This resolution would impeach President Donald Trump for the “incitement of an insurrection.” It contends that Trump incited an insurrection by making false claims about the results of the election and delivered a speech which encouraged lawlessness from a crowd in which members of whom went on to interfere with the certification of the Electoral College by breaching the Capitol and engaging in “violent, deadly, destructive, and seditious acts.”
Specifically, the resolution notes that after President Trump spent the months leading up to the Electoral College certification, he “repeatedly issued false statements asserting that the Presidential election results were the product of widespread fraud.” On the day of the certification, Trump addressed a crowd in Washington, DC, in which he claimed “we won this election, and we won it by a landslide”, and made statements such as: “if you don’t fight like hell you’re not going to have a country anymore”. The resolution continues to note that the crowd, having been incited by President Trump, “breached and vandalized the Capitol, injured and killed law enforcement personnel, menaced Members of Congress, the Vice President, and Congressional personnel, and engaged in other violent, deadly, destructive, and seditious acts.”
The resolution concludes:
“In all this, President Trump gravely endangered the security of the United States and its institutions of Government. He threatened the integrity of the democratic system, interfered with the peaceful transition of power, and imperiled a coequal branch of Government. He therefore betrayed his trust as President, to the manifest injury of the people of the United States.”

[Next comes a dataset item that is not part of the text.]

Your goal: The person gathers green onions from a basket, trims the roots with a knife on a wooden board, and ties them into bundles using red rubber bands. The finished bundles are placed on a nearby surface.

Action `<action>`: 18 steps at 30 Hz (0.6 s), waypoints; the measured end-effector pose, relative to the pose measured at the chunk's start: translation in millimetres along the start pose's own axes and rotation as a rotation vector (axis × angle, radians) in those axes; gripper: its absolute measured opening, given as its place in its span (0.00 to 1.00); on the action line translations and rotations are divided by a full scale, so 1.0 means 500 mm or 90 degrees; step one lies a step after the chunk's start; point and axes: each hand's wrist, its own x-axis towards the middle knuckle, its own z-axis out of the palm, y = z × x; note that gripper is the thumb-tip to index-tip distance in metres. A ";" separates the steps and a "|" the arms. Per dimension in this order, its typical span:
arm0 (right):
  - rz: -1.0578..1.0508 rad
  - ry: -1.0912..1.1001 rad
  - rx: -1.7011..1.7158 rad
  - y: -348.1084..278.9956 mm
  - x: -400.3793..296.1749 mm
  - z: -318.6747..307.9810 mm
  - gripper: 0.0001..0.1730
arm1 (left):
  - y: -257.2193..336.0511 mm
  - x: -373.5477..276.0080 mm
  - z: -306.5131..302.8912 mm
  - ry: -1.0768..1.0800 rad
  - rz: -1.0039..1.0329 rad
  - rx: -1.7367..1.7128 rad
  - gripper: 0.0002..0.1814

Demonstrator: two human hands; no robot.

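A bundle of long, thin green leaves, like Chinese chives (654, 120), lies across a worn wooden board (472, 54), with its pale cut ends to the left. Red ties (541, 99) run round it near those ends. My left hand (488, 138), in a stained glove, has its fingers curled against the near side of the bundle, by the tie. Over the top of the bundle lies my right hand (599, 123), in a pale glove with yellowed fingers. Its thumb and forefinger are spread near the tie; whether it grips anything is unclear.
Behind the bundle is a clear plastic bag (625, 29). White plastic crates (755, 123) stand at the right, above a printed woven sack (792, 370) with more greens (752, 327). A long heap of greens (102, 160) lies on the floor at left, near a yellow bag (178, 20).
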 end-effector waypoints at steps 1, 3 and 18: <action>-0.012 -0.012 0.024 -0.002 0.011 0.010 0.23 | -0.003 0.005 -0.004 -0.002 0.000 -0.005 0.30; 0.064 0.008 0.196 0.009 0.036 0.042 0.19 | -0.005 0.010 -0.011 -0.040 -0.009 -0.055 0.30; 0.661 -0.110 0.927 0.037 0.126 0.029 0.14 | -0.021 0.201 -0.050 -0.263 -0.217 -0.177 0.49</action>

As a simple resolution calling for the impeachment of a federal official, this legislation wouldn’t advance beyond the House if passed. Rather, the Senate would conduct an impeachment trial to consider the charge and a vote by two-thirds of the Senate would be required to convict and remove the president from office (if he is convicted before his term expires at noon on January 20, 2021). If the president is convicted, the Senate can then vote to prohibit him from holding future public office on a simple majority vote.